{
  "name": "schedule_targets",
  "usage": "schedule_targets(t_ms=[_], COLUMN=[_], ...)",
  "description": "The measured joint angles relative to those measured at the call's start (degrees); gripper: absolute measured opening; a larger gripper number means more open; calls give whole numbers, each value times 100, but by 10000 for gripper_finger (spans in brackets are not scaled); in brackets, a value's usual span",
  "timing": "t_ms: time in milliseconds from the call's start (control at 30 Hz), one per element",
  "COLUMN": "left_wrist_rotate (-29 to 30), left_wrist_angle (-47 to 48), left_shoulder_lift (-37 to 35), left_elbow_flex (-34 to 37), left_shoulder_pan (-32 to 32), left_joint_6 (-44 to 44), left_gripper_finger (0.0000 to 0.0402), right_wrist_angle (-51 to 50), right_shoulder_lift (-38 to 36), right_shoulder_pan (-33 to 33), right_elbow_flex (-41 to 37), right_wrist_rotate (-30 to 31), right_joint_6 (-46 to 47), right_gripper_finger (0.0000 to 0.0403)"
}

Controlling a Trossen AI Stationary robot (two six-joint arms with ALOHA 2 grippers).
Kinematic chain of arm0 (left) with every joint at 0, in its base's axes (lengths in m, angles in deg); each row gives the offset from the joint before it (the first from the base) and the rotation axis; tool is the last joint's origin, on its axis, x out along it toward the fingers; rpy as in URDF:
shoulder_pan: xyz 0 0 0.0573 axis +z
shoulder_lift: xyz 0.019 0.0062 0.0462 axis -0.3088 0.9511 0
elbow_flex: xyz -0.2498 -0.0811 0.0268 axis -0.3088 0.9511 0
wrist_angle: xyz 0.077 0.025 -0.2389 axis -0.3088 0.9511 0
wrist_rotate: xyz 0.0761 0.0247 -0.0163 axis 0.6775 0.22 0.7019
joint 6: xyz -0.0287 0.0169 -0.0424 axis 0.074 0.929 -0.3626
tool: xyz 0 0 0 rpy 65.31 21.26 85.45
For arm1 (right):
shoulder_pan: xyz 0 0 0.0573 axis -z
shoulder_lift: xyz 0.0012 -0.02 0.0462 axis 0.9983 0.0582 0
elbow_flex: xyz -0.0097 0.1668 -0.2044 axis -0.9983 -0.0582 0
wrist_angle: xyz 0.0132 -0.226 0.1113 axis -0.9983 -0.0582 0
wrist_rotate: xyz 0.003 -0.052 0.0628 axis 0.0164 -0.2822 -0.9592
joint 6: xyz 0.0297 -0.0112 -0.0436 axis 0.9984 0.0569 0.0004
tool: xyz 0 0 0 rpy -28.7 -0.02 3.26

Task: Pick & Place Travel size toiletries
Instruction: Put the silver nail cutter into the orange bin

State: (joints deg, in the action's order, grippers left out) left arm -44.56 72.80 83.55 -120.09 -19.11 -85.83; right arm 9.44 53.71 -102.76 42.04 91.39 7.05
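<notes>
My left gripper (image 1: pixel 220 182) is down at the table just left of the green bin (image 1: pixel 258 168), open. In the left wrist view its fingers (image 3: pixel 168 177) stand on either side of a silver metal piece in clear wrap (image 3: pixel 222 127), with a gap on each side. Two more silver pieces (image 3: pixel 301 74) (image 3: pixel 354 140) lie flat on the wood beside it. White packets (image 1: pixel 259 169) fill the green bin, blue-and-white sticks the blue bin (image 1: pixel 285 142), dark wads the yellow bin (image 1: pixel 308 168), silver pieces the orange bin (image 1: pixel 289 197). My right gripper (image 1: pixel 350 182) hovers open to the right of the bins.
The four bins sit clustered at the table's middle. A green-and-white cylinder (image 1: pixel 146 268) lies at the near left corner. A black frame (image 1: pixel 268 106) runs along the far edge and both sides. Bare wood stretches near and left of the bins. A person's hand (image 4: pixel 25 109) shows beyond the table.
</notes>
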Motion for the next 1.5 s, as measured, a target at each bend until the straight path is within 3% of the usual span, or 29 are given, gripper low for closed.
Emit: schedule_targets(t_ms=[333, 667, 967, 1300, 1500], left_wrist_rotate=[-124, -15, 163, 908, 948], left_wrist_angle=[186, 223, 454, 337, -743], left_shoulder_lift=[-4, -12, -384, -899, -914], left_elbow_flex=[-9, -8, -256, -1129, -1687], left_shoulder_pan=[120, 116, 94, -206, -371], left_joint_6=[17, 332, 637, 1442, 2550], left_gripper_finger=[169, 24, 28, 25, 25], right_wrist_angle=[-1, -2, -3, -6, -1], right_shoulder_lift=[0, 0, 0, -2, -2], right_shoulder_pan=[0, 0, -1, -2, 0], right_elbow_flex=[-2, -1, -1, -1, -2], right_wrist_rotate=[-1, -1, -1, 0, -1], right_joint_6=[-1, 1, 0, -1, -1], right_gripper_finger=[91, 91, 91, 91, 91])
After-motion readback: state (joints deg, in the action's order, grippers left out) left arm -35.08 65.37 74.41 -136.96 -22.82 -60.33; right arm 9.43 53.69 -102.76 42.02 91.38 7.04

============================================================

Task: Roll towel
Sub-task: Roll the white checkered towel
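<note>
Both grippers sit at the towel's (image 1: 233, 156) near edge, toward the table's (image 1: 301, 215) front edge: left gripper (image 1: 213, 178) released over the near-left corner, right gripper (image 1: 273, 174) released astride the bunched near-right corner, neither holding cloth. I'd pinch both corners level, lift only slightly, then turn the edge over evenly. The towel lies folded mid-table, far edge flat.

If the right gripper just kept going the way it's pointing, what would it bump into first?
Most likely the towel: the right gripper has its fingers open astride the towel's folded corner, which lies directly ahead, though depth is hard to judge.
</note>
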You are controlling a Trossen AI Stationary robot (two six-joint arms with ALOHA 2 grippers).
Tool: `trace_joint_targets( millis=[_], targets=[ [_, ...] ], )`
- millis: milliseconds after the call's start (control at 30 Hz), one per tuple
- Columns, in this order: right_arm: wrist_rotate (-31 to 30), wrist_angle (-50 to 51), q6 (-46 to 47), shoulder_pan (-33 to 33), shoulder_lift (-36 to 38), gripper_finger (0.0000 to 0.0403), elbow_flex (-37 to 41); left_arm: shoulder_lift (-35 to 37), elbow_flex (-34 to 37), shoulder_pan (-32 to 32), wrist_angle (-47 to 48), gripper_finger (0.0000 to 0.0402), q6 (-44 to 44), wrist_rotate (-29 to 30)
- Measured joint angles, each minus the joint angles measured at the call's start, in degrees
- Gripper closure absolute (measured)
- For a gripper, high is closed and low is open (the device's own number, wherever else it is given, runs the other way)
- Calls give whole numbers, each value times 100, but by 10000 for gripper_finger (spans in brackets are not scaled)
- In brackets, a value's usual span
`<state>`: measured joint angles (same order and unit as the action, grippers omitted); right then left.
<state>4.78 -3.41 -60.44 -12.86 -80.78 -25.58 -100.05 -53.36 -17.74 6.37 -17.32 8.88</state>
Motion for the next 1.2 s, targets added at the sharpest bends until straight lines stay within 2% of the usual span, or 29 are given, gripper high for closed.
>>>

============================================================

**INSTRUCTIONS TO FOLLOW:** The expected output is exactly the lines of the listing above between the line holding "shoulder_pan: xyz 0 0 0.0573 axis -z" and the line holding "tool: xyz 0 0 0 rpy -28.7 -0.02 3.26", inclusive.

**EXERCISE SOLUTION:**
shoulder_pan: xyz 0 0 0.0573 axis -z
shoulder_lift: xyz 0.0012 -0.02 0.0462 axis 0.9983 0.0582 0
elbow_flex: xyz -0.0097 0.1668 -0.2044 axis -0.9983 -0.0582 0
wrist_angle: xyz 0.0132 -0.226 0.1113 axis -0.9983 -0.0582 0
wrist_rotate: xyz 0.003 -0.052 0.0628 axis 0.0164 -0.2822 -0.9592
joint 6: xyz 0.0297 -0.0112 -0.0436 axis 0.9984 0.0569 0.0004
tool: xyz 0 0 0 rpy -28.7 -0.02 3.26

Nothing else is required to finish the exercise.